Die Solisten an der Trompete Dominik Wiegand und Jürgen Trebes, Flötistin Ramona Müller, Pauke Jonas Fischer und kleine Trommel Christof Herrmann ließen besonders erkennen welchen Probenfleiß das Blasorchester hinter sich hatte. Es klappte wie am Schnürchen vom Einmarsch, wo jeder gleich seine richtige Position einnahm, bis zum Abtritt herrschte Harmonie und Einklang was auch für die Fackelbegleitung durch die Freiwillige Feuerwehr gilt.

B 85 wegen Andrangs gesperrt

Die Feuerwehr hatte auch die Verkehrsregelung übernommen, denn wegen des großen Zuschauerandrangs blieb die Bundesstraße 85 für einige Zeit gesperrt. Die Zuhörer zeigten sich tief bewegt, und den Musikern war die Entspannung und Erleichterung über die gelungene Aufführung anzumerken. Auch Schirmherr Henry Schramm sowie Landrat Klaus Löffler, auf dessen Anregung hin dieser große Zapfenstreich präsentiert wurde, zeigten sich voll des Lobes. Schramm erklärte, dass dies der erste Zapfenstreich gewesen sei, den er in seiner politischen Laufbahn habe abnehmen dürfen.

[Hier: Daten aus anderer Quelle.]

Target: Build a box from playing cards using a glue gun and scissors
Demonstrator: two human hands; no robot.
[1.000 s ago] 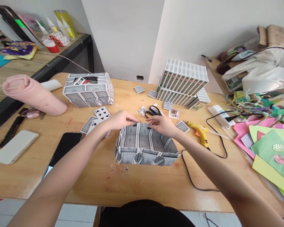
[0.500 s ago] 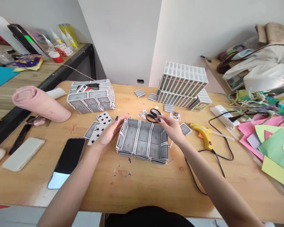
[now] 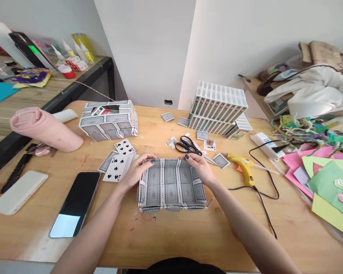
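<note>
Left hand (image 3: 137, 171) of the person pinches the far left corner of an open card box (image 3: 170, 190), thumb on the inner side; the fingers behind the wall are partly hidden. Right hand (image 3: 199, 166) pinches the same box near its far right corner, thumb over the rim, remaining fingers largely out of sight behind it. Box is located at the middle of the wooden table (image 3: 165, 239), between both forearms, opening upward, walls faced with grey patterned card backs. Whether its base touches the tabletop cannot be determined.

Just beyond the right hand lie black-handled scissors (image 3: 196, 151), blades pointing right. Farther right, a yellow glue gun (image 3: 247, 173) rests on its side, cable running toward the near edge. Beside the left hand, loose spade cards (image 3: 117, 167) overlap, faces up; a dark-screened phone (image 3: 77, 198) lies nearer the person. Toward the rear stand a second card-covered box (image 3: 110, 127), on the left, and stacked card packs (image 3: 217, 102), on the right.
</note>
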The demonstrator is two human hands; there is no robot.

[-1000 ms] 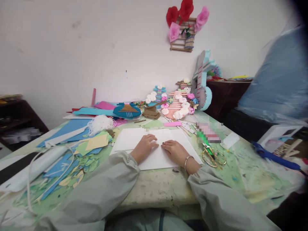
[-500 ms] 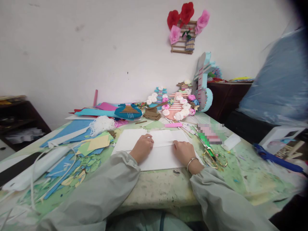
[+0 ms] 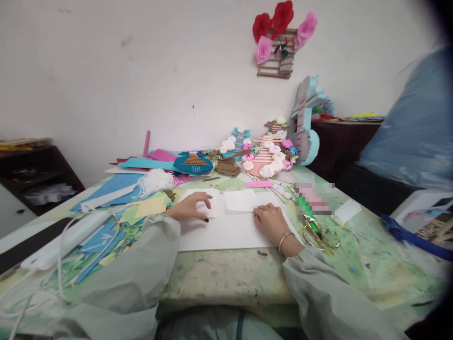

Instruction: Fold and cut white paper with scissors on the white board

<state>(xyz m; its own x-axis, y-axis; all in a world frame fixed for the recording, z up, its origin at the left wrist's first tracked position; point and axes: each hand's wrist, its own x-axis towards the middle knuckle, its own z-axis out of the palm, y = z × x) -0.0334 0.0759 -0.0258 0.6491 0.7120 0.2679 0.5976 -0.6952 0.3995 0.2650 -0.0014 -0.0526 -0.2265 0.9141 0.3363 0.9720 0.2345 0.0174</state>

Landrat Klaus Löffler war ebenfalls voll des Lobes für "seine Schützen des SV Rennsteig" und vor allem für die Mitglieder des Musikvereins, allen voran dessen Vorsitzender Ewald Fehn und Dirigent Jens Vetter. Beide hatten keinen Augenblick gezögert, als sie gefragt wurden, ob sie einen großen Zapfenstreich zu zelebrieren.

Auch alle Feuerwehren aus der Großgemeinde übernahmen unter Federführung von Kommandant Christian Schulz der Feuerwehr Steinbach am Wald viel Verantwortung. "Die Durchführung und Disziplin beim Zapfenstreich war ein erneut großartiges Zeugnis des Zusammenhaltes unserer Region und für ehrenamtliches Engagement. Für mich ist ein Zapfenstreich etwas ganz großes, ebenso wie das 50-jährige Jubiläum des SV ,Rennsteig‘, dessen Mitglied ich bin, und in dessen Festausschuss ich auch mitwirken durfte", schwärmte der Landrat. Auch der Festabend mit dem Wirtshaussingen im Festzelt zeigte, dass das Musik- und Gesangsquartett aus hervorragenden Musikern besteht, die ihre Leidenschaft Musik und Gesang zur Freude anderer Menschen leben, so der Landkreischef weiter. Bereits am Donnerstagabend war das Festzelt zum Rockabend mit den Bands No Limits und Fristlos voll besetzt.